AIM OF THE EXERCISE » Could you please transcribe the data exactly, without the pictures?

INPUT DATA »
○ ○ ○ ○ ○

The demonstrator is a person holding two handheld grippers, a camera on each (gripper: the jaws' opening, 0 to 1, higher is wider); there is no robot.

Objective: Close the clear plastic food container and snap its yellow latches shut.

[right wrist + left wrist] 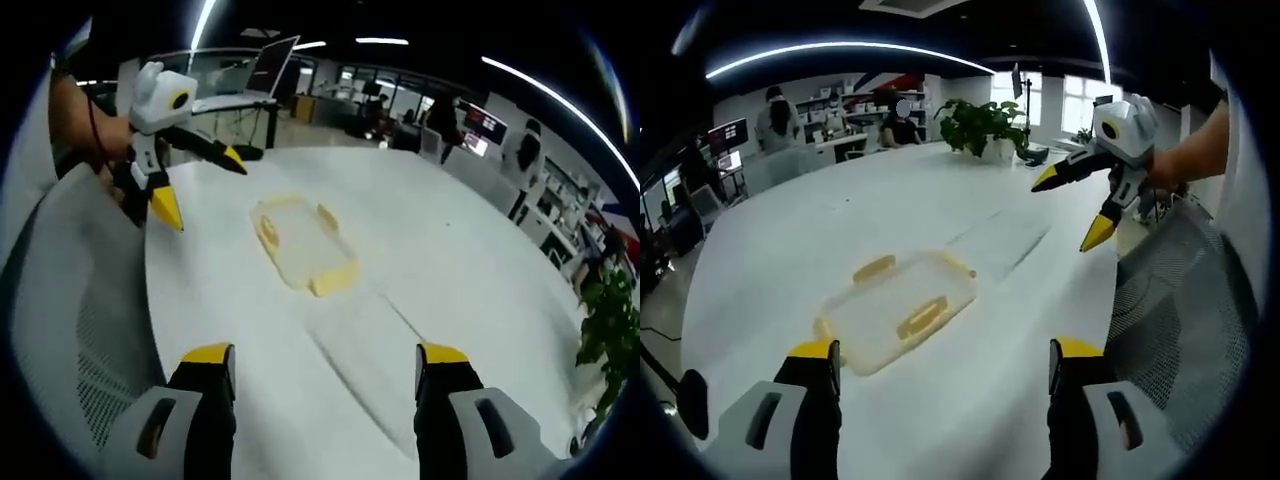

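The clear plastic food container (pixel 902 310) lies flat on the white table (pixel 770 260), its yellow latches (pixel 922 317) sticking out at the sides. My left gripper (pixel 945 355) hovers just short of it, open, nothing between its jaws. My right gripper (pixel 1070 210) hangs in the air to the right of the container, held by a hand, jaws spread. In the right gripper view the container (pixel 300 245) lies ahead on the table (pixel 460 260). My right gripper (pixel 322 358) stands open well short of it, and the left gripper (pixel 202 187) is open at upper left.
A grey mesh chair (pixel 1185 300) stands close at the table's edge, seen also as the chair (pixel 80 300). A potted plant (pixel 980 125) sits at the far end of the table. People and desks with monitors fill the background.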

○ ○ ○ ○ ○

EXPECTED ANSWER »
The demonstrator is a person holding two handheld grippers, a camera on each (gripper: the jaws' opening, 0 to 1, higher is wider); there is no robot.

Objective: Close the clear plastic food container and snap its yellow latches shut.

[right wrist + left wrist] 

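The clear plastic food container (pixel 902 310) lies flat on the white table (pixel 770 260), its yellow latches (pixel 922 317) sticking out at the sides. My left gripper (pixel 945 355) hovers just short of it, open, nothing between its jaws. My right gripper (pixel 1070 210) hangs in the air to the right of the container, held by a hand, jaws spread. In the right gripper view the container (pixel 300 245) lies ahead on the table (pixel 460 260). My right gripper (pixel 322 358) stands open well short of it, and the left gripper (pixel 202 187) is open at upper left.
A grey mesh chair (pixel 1185 300) stands close at the table's edge, seen also as the chair (pixel 80 300). A potted plant (pixel 980 125) sits at the far end of the table. People and desks with monitors fill the background.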

What this exercise asked for has been supplied.